4.4 Longitudinal weld coefficient
4.4.1 According to the welding process and technical requirements, the longitudinal weld coefficient of austenitic stainless steel welded steel pipe shall be in accordance with the provisions of Table 4.4, 1. Longitudinal weld coefficient of weld
weld for heat exchange tube
joined steel pipe
for chemical equipment
welded steel pipe
according to HG 20537.2
According to HG20537.3
For chemical equipment
Welding processwww.bzxz.net
Automatic arc welding without wire
Arc welding or resistance welding
Automatic arc welding without wire
Arc welding or resistance welding
Welding seam coefficient level
100% eddy current flaw detection
100% eddy current flaw detection
Double-sided arc welding with wire 100% radiographic flaw detection
Arc welding or gold welding equivalent to
Double-sided welding
Transparent single-sided automatic arc welding
Large-diameter welding according to HG20537.4 Solitary welding
Wired single-sided automatic arc welding
Local radiographic flaw detection
(20%)
No film
Local radiographic flaw detection
(See 4.4.3)
No film
4.4.2 Radiographic flaw detection of welded steel pipes shall comply with the provisions of GB3323. The inspection results shall be qualified for the Jiang grade for 100% flaw detection and qualified for the sub-grade for partial flaw detection, but incomplete penetration is not allowed.

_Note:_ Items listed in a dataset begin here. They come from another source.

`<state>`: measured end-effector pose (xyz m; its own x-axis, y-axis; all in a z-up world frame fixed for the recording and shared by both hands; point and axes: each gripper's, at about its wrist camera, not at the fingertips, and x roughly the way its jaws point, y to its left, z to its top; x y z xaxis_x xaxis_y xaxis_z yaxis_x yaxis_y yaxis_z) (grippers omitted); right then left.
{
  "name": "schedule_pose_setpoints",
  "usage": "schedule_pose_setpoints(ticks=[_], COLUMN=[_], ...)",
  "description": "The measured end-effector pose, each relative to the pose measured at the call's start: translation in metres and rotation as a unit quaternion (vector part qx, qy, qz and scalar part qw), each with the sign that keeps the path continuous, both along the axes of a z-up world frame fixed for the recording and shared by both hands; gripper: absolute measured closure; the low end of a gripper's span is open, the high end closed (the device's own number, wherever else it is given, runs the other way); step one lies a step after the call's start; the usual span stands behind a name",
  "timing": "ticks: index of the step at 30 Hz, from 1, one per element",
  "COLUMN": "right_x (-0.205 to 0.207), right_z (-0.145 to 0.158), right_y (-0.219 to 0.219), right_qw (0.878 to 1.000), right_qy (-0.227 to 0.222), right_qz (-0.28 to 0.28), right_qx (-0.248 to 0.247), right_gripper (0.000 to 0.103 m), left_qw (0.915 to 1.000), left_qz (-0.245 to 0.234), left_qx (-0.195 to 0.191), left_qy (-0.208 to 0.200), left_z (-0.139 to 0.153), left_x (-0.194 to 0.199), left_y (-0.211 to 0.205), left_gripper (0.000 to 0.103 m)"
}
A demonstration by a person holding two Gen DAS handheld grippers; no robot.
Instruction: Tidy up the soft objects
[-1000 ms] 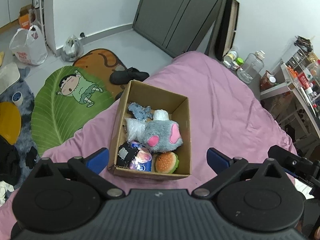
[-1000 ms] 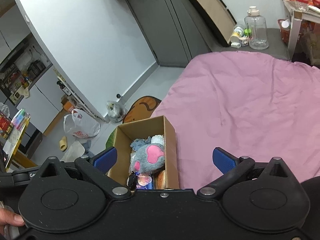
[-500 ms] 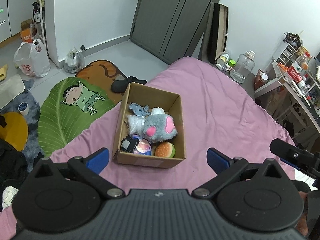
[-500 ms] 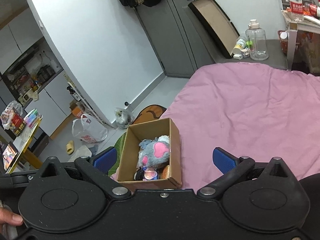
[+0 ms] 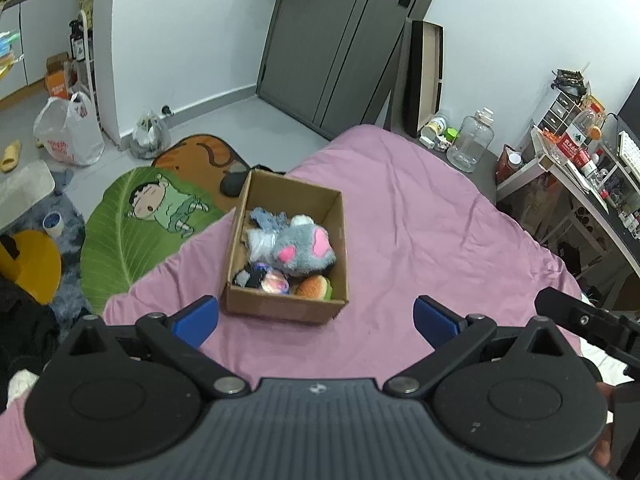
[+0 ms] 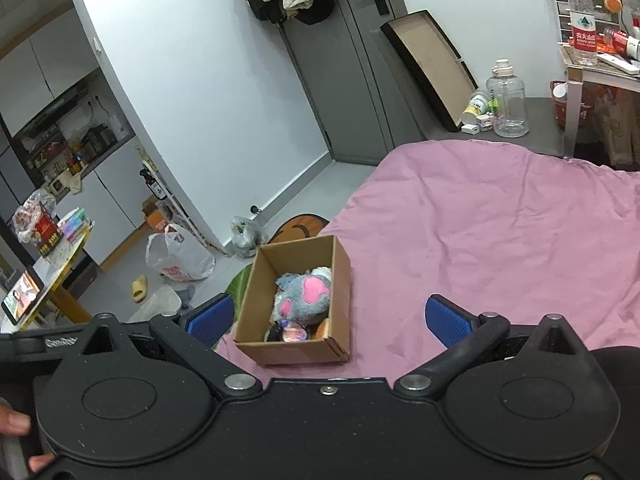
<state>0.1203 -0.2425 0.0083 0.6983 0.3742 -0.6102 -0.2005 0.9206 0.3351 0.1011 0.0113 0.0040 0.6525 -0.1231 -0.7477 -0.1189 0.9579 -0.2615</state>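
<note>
An open cardboard box (image 5: 334,216) stands on the pink bed cover (image 5: 420,240) near its left edge. It holds several soft toys: a grey plush with pink patches (image 5: 302,246), a burger plush (image 5: 315,289), a small pink toy (image 5: 275,282) and others. In the right wrist view the box (image 6: 340,280) and grey plush (image 6: 304,298) lie low centre. My left gripper (image 5: 316,318) is open and empty, well back from the box. My right gripper (image 6: 326,320) is open and empty, also back from the box.
The floor left of the bed holds a green leaf rug (image 5: 132,224), plastic bags (image 5: 66,132), a yellow stool (image 5: 28,264) and slippers. A clear jug (image 5: 472,144) and a cluttered desk (image 5: 580,168) stand right of the bed. A grey door (image 5: 332,40) is behind.
Both grippers have pulled back and up from the box, which looks smaller and farther in both views. The toys in the box have not moved. Both grippers stay open.
</note>
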Motion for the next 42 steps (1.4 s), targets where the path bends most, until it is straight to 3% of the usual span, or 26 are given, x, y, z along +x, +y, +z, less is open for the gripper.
schedule_pose_setpoints(ticks=[3,7,16,42], right_x=[-0.008,-0.018,-0.037,-0.053], right_z=[0.003,0.007,0.014,0.006], right_y=[-0.006,-0.008,-0.02,-0.025], right_qw=[1.0,1.0,1.0,0.999], right_qy=[-0.005,-0.008,-0.022,-0.024], right_qz=[0.003,0.003,0.005,0.018], right_qx=[0.003,-0.004,-0.002,-0.028], right_gripper=[0.0,0.0,0.0,0.0], left_qw=[0.9998,0.9999,0.9989,0.9983], left_qz=[-0.002,-0.001,-0.006,0.014], left_qx=[0.018,0.005,0.025,0.043], left_qy=[-0.004,-0.014,-0.039,-0.037], left_z=[0.007,0.015,0.029,0.013], left_x=[-0.009,-0.019,-0.037,-0.063], left_y=[-0.007,-0.01,-0.026,-0.022], left_gripper=[0.0,0.0,0.0,0.0])
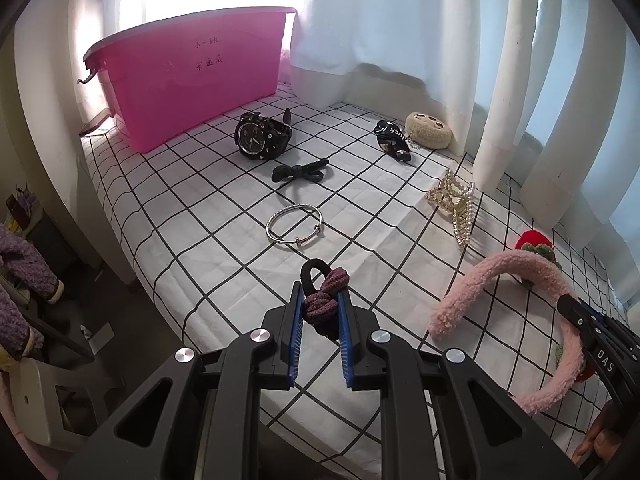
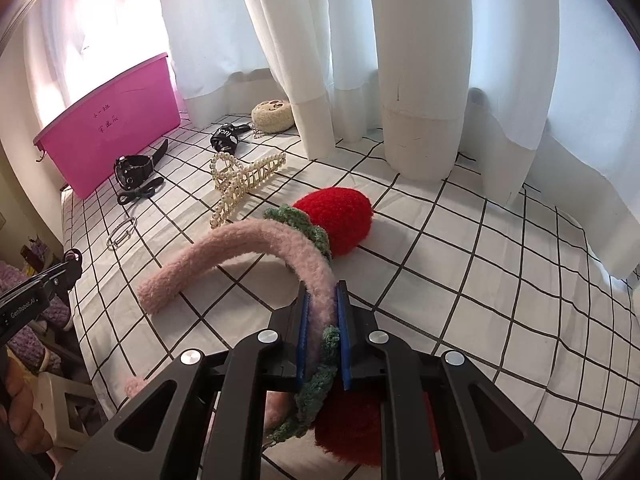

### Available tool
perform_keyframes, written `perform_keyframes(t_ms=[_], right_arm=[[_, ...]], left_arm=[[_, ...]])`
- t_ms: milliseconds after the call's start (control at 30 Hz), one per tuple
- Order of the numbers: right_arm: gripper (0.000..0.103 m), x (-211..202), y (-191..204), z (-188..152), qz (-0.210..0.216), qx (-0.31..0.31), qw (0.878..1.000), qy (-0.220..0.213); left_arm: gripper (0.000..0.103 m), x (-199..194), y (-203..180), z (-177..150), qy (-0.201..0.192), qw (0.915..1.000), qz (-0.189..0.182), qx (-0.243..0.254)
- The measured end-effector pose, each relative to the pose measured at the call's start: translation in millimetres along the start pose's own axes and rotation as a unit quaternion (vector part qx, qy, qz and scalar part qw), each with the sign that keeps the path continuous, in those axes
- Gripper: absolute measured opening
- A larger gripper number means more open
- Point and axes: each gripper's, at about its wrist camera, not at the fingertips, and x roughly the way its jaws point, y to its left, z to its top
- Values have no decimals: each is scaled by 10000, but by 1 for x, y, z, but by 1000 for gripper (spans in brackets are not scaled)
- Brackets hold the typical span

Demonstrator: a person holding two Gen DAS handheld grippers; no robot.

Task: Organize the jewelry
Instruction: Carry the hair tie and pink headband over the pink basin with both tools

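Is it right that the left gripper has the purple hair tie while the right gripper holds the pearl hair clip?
Not quite. The left gripper does hold the purple hair tie, but the right gripper is clamped on the pink headband, as the right wrist view shows. The pearl hair clip lies untouched on the checked cloth.

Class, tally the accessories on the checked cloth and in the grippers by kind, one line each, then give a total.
Hair ties: 2, the purple hair tie in the left gripper and the black hair tie
Headbands: 1, the pink headband in the right gripper
Hair clips: 2, pearl clip, black clip
Watches: 1
Bangles: 1
Beige plush piece: 1
Total: 8
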Motion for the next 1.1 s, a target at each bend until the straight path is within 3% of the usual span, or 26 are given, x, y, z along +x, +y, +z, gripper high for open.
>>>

The inspection length of partial flaw detection shall not be less than 20% of the length of each weld. 4.4.3 For large-diameter welded pipes that are only used for pipelines and are welded by wired single-sided automatic arc welding, the inspection length of the weld local flaw detection is 150mm for each welder, and 15m of the weld should be radiographically inspected, and the class is qualified.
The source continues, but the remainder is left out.